Dataset extract
──────────────────────────────

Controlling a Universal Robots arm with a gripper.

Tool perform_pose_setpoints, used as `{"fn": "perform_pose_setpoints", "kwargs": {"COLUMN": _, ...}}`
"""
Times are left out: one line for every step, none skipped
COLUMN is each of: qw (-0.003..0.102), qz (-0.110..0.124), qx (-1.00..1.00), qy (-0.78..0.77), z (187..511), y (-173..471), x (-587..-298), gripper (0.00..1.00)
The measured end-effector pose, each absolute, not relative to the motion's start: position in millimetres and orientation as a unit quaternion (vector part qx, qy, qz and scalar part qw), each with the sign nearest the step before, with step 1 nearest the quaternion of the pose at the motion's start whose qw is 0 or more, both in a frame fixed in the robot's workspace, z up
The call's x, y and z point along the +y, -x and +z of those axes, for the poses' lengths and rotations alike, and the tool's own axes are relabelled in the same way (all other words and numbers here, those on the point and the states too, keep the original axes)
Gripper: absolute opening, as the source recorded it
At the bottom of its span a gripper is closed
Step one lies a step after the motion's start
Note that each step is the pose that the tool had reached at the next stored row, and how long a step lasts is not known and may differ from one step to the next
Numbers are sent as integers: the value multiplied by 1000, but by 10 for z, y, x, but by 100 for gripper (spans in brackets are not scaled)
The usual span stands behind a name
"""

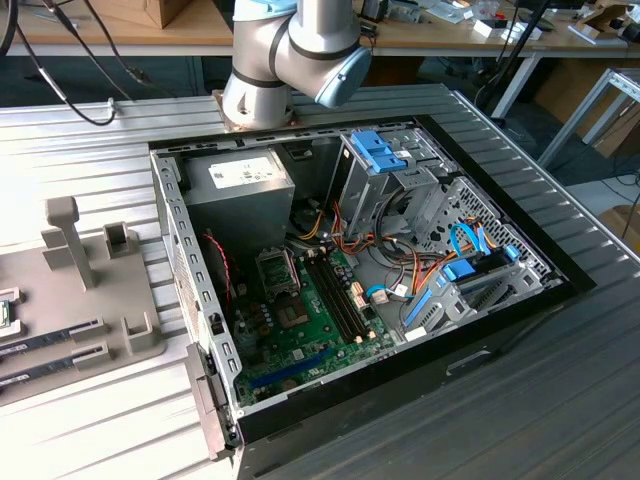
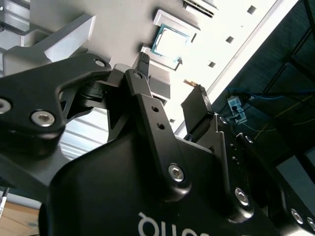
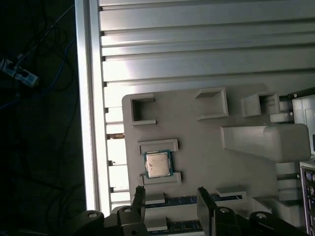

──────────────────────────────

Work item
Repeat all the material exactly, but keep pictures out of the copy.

Task result
Controlling a Universal Robots arm with a gripper.

Tool perform_pose_setpoints, used as `{"fn": "perform_pose_setpoints", "kwargs": {"COLUMN": _, ...}}`
"""
Times are left out: one line for every step, none skipped
COLUMN is each of: qw (-0.003..0.102), qz (-0.110..0.124), qx (-1.00..1.00), qy (-0.78..0.77), z (187..511), y (-173..471), x (-587..-298), gripper (0.00..1.00)
The measured end-effector pose, each absolute, not relative to the motion's start: position in millimetres and orientation as a unit quaternion (vector part qx, qy, qz and scalar part qw), each with the sign nearest the step before, with step 1 nearest the quaternion of the pose at the motion's start whose qw is 0 or more, both in a frame fixed in the robot's workspace, z up
The call's x, y and z point along the +y, -x and +z of those axes, for the poses' lengths and rotations alike, and the tool's own axes are relabelled in the same way (all other words and numbers here, those on the point and the states too, keep the original axes)
Gripper: absolute opening, as the source recorded it
At the bottom of its span a gripper is closed
Step one lies a step after the motion's start
Note that each step is the pose that the tool had reached at the next stored row, and how long a step lasts is not known and may differ from one step to the next
Numbers are sent as integers: the value multiplied by 1000, but by 10 for z, y, x, but by 100 for gripper (spans in brackets are not scaled)
The usual span stands behind a name
"""

What the exercise required has been answered in full.